If you measure individual characters and then pairs of characters you should be able to build up a table of advances which would work for a first approximation. Of course, then you get into issues with sub-pixel placements, and you might be worried by ClearType patents…

How are you parsing TTF information? Most frameworks offer some sort of kerning data along with the glyph size.

Some other notes:

  • For LWJGL applications, it’s usually desirable to have a single image (PNG or other format) that holds all glyphs. This way we can take advantage of texture atlases which improves sprite batching. Right now it seems like each glyph holds RGBA data, which seems useful for a CPU-based renderer, but would involve a bit more work for a GPU-based renderer (i.e. packing into a texture). You can look into Black Pawn packing algorithm for a fast and easy to implement texture packer. Or you can look into a tool like TexturePacker2.

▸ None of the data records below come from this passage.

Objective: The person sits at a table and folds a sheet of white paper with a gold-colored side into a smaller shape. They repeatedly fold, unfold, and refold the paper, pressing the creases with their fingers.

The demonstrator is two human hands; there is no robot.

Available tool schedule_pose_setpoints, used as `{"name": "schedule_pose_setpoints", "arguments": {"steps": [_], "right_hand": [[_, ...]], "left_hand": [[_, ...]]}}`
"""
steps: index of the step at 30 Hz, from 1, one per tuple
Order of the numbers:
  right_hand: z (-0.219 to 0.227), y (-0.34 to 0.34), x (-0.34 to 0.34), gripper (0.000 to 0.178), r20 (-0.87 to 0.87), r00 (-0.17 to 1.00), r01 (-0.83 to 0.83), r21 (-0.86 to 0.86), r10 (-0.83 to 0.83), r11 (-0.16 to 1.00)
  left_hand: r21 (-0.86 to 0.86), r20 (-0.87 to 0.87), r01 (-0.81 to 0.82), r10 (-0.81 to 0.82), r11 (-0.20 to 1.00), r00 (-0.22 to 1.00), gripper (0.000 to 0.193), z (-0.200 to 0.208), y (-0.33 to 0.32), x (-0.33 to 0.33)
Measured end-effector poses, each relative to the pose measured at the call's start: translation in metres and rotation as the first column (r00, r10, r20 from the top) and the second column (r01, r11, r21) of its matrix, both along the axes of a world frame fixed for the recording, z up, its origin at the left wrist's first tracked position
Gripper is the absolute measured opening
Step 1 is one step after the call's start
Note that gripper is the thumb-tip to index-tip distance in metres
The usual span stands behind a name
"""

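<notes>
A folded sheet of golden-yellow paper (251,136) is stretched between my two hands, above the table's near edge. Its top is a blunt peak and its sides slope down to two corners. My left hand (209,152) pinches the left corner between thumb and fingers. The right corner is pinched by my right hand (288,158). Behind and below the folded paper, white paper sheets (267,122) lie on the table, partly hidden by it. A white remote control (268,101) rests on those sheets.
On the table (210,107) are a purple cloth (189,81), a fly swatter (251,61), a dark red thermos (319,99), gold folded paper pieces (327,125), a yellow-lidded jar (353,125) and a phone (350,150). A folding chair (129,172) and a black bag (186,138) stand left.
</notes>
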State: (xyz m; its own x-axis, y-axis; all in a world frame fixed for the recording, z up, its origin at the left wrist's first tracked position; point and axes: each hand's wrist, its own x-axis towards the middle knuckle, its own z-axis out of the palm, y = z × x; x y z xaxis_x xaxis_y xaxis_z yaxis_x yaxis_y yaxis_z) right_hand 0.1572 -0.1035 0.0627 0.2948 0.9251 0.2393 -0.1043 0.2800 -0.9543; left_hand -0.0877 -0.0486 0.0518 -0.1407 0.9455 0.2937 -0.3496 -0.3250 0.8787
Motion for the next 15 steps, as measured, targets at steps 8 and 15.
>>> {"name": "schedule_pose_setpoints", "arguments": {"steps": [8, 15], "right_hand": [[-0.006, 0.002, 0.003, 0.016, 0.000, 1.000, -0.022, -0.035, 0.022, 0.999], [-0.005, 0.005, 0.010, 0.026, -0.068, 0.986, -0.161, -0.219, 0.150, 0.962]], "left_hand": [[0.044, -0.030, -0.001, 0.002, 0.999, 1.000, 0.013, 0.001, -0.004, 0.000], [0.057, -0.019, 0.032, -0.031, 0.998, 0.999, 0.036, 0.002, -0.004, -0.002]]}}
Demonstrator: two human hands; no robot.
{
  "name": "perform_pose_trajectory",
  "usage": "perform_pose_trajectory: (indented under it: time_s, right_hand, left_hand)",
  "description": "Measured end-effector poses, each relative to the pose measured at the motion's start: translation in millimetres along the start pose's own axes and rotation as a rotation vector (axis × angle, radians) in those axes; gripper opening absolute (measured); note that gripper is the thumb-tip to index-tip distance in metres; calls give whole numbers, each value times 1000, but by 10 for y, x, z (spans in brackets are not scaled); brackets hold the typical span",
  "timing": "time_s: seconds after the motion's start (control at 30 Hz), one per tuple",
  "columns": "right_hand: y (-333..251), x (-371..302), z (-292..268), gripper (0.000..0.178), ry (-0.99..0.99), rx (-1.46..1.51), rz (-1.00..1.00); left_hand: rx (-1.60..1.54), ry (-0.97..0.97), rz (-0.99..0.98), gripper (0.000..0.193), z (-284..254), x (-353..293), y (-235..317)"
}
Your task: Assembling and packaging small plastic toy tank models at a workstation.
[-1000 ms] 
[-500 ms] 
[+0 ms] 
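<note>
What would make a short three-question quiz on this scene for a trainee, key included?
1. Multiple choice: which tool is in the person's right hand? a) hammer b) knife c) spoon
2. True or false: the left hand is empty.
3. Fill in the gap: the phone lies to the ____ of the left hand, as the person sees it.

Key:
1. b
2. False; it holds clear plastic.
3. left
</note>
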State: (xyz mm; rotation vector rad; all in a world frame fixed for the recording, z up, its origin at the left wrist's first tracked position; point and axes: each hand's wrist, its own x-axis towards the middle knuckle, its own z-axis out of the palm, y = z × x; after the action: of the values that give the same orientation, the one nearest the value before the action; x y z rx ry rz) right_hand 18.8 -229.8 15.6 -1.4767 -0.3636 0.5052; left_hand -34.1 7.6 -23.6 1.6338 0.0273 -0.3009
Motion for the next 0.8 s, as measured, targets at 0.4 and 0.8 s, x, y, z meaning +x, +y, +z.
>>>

  • What’s up with the transparency? It looks a bit choppy around the edges and doesn’t seem to blend well with the background.

:slight_smile:

@davades

I’m not parsing the ttf files manually. I’m using the [icode]FontFamily[/icode] class in the .Net Framework to load the fonts. I’m saving each character in PNG format and writing it’s [icode]Base64[/icode] encoded string into the XML file.

For the choppy images, I haven’t yet turned on Anti-Aliasing and so the effect. I’ll enable it once when I learnt about kerning.